▸ **HOW TO COMPLETE THIS TASK**:
Reproduce the lines of the material exactly, excluding every image.
####################
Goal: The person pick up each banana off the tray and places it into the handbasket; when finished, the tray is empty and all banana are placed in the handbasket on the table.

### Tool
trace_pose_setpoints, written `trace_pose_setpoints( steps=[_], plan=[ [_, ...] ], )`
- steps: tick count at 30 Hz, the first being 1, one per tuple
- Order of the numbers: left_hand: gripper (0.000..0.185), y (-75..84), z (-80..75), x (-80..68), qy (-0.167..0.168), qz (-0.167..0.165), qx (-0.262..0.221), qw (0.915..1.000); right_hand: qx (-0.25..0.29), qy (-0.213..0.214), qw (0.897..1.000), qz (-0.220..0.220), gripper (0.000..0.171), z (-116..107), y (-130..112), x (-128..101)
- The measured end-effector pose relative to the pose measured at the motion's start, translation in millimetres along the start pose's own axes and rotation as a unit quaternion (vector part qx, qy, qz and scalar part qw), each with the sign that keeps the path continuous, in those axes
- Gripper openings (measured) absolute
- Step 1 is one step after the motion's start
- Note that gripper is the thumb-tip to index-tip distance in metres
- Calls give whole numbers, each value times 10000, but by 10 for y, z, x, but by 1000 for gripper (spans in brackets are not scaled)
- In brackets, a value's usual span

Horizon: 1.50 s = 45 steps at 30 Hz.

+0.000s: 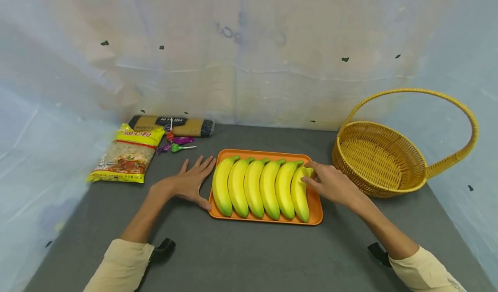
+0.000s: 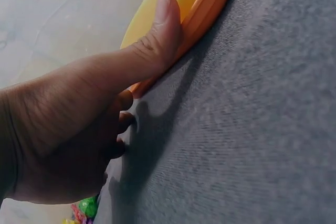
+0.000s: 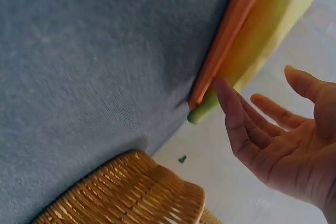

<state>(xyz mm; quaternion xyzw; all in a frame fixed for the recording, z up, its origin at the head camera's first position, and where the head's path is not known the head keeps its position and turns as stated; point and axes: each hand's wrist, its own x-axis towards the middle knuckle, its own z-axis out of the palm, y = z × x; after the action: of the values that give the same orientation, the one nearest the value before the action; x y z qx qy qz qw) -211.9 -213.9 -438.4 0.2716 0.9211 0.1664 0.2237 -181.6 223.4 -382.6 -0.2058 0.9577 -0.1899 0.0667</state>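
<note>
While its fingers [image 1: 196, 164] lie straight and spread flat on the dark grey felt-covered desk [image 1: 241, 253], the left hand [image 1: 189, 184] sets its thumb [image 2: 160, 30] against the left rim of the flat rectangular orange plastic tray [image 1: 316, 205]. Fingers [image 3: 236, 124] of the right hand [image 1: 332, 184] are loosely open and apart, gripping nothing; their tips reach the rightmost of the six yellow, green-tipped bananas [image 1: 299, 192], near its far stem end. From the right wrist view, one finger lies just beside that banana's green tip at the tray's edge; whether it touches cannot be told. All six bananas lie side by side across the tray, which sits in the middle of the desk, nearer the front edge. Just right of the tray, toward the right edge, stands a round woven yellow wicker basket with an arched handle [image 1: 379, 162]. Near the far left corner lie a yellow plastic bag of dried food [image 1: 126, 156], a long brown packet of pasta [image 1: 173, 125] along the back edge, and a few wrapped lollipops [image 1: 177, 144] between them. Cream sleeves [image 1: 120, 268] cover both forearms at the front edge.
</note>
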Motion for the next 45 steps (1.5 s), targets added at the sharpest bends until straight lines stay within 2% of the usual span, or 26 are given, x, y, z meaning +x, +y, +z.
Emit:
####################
▸ **TASK RESPONSE**:
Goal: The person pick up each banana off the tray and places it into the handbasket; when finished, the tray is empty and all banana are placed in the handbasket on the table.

### Tool
trace_pose_setpoints, written `trace_pose_setpoints( steps=[_], plan=[ [_, ...] ], )`
- steps: tick count at 30 Hz, the first being 1, one per tuple
- Order of the numbers: left_hand: gripper (0.000..0.185), y (-75..84), z (-80..75), x (-80..68), qy (-0.167..0.168), qz (-0.167..0.165), qx (-0.262..0.221), qw (0.915..1.000); right_hand: qx (-0.25..0.29), qy (-0.213..0.214), qw (0.897..1.000), qz (-0.220..0.220), gripper (0.000..0.171), z (-116..107), y (-130..112), x (-128..101)
- The measured end-effector pose relative to the pose measured at the motion's start, translation in millimetres along the start pose's own axes and rotation as a unit quaternion (vector part qx, qy, qz and scalar part qw), each with the sign that keeps the path continuous, in those axes
- Gripper openings (measured) absolute
- Step 1 is one step after the motion's start
- Note that gripper is the thumb-tip to index-tip distance in metres
- Calls give whole numbers, each value times 10000, but by 10 for y, z, x, but by 1000 for gripper (spans in brackets are not scaled)
- In brackets, a value's usual span

Horizon: 1.50 s = 45 steps at 30 Hz.

+0.000s: 
+0.000s: 
+0.000s: 

<state>(xyz mm; quaternion xyzw; all in a frame fixed for the recording, z up, its origin at the head camera's first position, and where the head's path is not known the head keeps its position and turns as stated; point and axes: each hand's wrist, its own x-axis towards the middle knuckle, its own z-axis out of the palm, y = z × x; after the action: of the values that give the same orientation, the one nearest the value before the action; x y z qx qy qz qw) -211.9 -213.9 -438.4 0.2716 0.9211 0.1664 0.2237 -181.6 223.4 -382.6 -0.2058 0.9577 -0.1899 0.0667</state>
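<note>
While its fingers [image 1: 196, 164] lie straight and spread flat on the dark grey felt-covered desk [image 1: 241, 253], the left hand [image 1: 189, 184] sets its thumb [image 2: 160, 30] against the left rim of the flat rectangular orange plastic tray [image 1: 316, 205]. Fingers [image 3: 236, 124] of the right hand [image 1: 332, 184] are loosely open and apart, gripping nothing; their tips reach the rightmost of the six yellow, green-tipped bananas [image 1: 299, 192], near its far stem end. From the right wrist view, one finger lies just beside that banana's green tip at the tray's edge; whether it touches cannot be told. All six bananas lie side by side across the tray, which sits in the middle of the desk, nearer the front edge. Just right of the tray, toward the right edge, stands a round woven yellow wicker basket with an arched handle [image 1: 379, 162]. Near the far left corner lie a yellow plastic bag of dried food [image 1: 126, 156], a long brown packet of pasta [image 1: 173, 125] along the back edge, and a few wrapped lollipops [image 1: 177, 144] between them. Cream sleeves [image 1: 120, 268] cover both forearms at the front edge.
</note>
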Motion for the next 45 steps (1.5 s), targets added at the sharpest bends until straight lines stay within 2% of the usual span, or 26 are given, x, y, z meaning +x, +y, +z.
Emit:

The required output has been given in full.